:: About this task ::
Once you have located the line containing "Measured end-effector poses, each" in the material below, return it exactly along with each line after it through the line containing "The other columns".

:: Supplied information ::
((

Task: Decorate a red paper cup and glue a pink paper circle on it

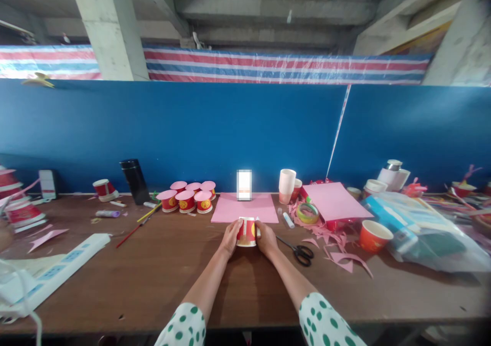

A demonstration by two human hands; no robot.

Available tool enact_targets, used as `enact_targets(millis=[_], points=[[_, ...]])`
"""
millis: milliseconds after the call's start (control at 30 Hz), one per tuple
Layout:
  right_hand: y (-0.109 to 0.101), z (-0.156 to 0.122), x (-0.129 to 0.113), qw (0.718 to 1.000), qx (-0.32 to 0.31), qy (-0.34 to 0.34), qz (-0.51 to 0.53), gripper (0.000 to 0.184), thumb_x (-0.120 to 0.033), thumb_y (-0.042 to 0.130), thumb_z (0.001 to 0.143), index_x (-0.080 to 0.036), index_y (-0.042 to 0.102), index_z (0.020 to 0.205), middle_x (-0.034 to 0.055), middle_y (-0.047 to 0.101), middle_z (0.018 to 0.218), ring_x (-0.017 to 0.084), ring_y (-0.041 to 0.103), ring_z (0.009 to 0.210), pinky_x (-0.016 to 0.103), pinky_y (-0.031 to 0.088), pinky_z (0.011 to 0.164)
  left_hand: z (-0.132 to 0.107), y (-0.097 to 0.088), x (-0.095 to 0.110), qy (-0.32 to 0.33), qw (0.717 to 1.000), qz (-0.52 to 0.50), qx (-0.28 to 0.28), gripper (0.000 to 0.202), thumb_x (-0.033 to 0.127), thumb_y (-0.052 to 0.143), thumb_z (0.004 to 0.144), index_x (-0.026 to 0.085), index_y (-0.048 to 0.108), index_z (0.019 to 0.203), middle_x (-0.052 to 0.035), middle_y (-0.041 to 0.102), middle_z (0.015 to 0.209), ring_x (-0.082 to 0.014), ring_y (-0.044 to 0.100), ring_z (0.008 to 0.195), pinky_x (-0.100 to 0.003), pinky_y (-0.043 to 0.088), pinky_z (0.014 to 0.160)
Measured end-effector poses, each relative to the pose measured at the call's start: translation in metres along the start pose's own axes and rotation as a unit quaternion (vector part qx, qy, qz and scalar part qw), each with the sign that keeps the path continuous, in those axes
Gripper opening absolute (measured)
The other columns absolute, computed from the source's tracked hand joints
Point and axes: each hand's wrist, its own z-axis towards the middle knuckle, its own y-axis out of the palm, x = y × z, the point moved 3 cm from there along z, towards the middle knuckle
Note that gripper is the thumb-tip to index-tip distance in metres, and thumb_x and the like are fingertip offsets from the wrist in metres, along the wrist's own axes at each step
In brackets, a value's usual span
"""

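Red paper cup (246,236), round-walled and gold-printed, white rim down, sits between the fingers of the left hand (230,237) and right hand (267,237), both grasping its sides, by the flat pink sheet's (226,212) front edge.

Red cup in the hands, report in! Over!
Left hand, right hand both on red cup. Pink paper just beyond. Scissors beside right hand, not blocking.

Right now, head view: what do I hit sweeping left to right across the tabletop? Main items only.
White power strip → black bottle → cluster of pink-topped cups → left hand → red cup held between both hands → right hand → scissors → orange cup.
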Motion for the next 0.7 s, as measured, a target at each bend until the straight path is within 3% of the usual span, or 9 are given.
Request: enact_targets(millis=[700], points=[[-0.0002,-0.0004,-0.0001,1.000,0.004,-0.006,0.005,0.041,-0.003,0.049,0.068,-0.023,0.057,0.103,0.0046,0.066,0.101,0.019,0.060,0.092,0.021,0.036,0.069,-0.0018,0.0023,0.0031,0.002,1.000,0.005,-0.003,0.040,0.050,0.063,0.068,0.012,0.065,0.080,-0.0035,0.067,0.067,-0.0147,0.059,0.058,-0.025,0.045,0.059]])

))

:: Finished task ::
Measured end-effector poses, each relative to the pose measured at the call's start: translation in metres along the start pose's own axes and rotation as a unit quaternion (vector part qx, qy, qz and scalar part qw), each with the sign that keeps the path continuous, in those axes
Gripper opening absolute (measured)
The other columns absolute, computed from the source's tracked hand joints

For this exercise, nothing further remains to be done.